Apakah yang Dimaksud dengan Mata Pikiran? (3)

Sierra Camaro bertahan sekitar satu menit lebih lama dari Edington, tetapi masih belum berhasil melukai atau membuat Jin kelelahan.

Di belakangnya ada David McChi, tetapi sparring Jin melawannya berakhir dengan cara yang sama seperti dua sparring sebelumnya. Namun, David lebih ulet daripada Sierra dan Jin harus mengerahkan lebih banyak tenaga dari sebelumnya, yang menyebabkan lawannya mengalami patah tulang rusuk.

Patah tulang yang sederhana dapat dengan mudah ditangani oleh tim medis Runcandel. Selama cedera yang dialami tidak fatal-seperti anggota tubuh yang harus diamputasi atau organ vital yang rusak-tim medis dapat sepenuhnya menyembuhkan korban dalam sekejap.

"Urgh, itu sangat mencerahkan, Tuan Muda. Terima kasih atas bimbingan Anda! Urgh!"

Jin tersentak ketika dia melihat David kehilangan kesadaran dan terjatuh, sambil tetap tersenyum dan mengacungkan jempol.

Hanya saja... berapa banyak lagi orang gila berotak berotot yang ada di klan gila ini? Bahkan jika Jin adalah atasan David, tidak ada orang waras yang akan tersenyum dan menunjukkan rasa terima kasih kepada orang yang baru saja menghancurkan salah satu tulang rusuk mereka.

Terlebih lagi, itu bukanlah pernyataan yang dipaksakan. David benar-benar berterima kasih dari lubuk hatinya yang terdalam. Jin menyembunyikan ketidaknyamanannya dan mengangguk pelan.

'Kalau dipikir-pikir, aku juga bersikap seperti itu saat belajar dan berlatih sihir di bawah guruku sebelum kemunduranku. Aku seharusnya tidak menghakimi David sekarang.

Guru Jin-yang dua tahun lebih muda darinya-bukanlah guru biasa.

Mereka pernah menyambar Jin dengan petir selama berjam-jam untuk 'mengajarinya sihir petir', dan juga mengirimnya terbang di udara selama seharian untuk 'mengajarinya sihir angin'. Dan mereka tertawa sepanjang waktu.

Setiap kali hal seperti ini terjadi selama pelatihannya, Jin akan berterima kasih kepada gurunya dengan senyuman di wajahnya seperti David saat ini.
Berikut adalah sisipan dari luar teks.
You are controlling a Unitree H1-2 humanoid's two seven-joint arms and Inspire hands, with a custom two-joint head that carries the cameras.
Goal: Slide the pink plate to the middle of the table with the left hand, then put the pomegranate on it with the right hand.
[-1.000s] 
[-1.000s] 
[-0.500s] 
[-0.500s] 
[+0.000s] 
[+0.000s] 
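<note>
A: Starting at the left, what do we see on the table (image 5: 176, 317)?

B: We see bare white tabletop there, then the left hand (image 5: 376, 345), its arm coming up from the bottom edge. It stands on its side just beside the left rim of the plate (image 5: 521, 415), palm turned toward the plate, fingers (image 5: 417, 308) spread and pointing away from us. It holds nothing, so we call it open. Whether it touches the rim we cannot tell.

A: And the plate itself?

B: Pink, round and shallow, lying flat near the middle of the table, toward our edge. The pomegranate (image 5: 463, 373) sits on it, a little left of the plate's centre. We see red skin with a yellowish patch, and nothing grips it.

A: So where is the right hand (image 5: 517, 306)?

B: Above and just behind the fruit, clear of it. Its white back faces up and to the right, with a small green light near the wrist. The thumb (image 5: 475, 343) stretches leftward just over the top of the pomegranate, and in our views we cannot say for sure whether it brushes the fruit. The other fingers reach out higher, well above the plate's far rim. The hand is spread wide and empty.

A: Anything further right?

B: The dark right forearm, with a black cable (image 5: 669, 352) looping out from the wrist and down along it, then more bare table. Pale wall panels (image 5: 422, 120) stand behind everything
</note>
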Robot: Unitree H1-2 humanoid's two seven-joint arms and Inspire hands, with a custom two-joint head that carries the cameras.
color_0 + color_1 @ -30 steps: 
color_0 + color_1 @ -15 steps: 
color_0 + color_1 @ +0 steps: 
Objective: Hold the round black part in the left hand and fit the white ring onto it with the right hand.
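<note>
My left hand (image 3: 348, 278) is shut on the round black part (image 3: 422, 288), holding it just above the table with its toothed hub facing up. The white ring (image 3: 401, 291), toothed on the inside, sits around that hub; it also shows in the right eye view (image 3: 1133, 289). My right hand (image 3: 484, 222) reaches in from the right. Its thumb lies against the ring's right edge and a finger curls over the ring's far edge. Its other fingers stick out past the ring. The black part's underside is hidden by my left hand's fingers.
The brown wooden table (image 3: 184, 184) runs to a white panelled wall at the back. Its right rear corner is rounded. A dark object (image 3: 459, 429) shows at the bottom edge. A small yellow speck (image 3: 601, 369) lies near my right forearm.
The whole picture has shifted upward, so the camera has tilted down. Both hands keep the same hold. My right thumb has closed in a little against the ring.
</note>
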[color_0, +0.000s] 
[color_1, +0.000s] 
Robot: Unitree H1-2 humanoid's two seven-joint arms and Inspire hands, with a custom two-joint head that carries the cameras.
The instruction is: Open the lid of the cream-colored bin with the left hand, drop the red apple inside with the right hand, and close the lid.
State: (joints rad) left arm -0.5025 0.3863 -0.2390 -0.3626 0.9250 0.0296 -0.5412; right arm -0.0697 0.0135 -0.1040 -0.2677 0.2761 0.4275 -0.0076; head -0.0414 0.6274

Keinginan untuk 'menjadi lebih kuat' terkadang dapat mengubah manusia menjadi maniak yang berotak otot.

"Saya benar-benar tidak berpikir jernih saat itu, bukan?

Swoosh, swoosh.

Jin mengayunkan pedang kayunya dengan ringan, menunggu lawan berikutnya.

"Saya Mesa Milkano, Tuan Muda."

"Saya mengetahui nama Anda. Anda adalah putri kedua dari keluarga Milkano."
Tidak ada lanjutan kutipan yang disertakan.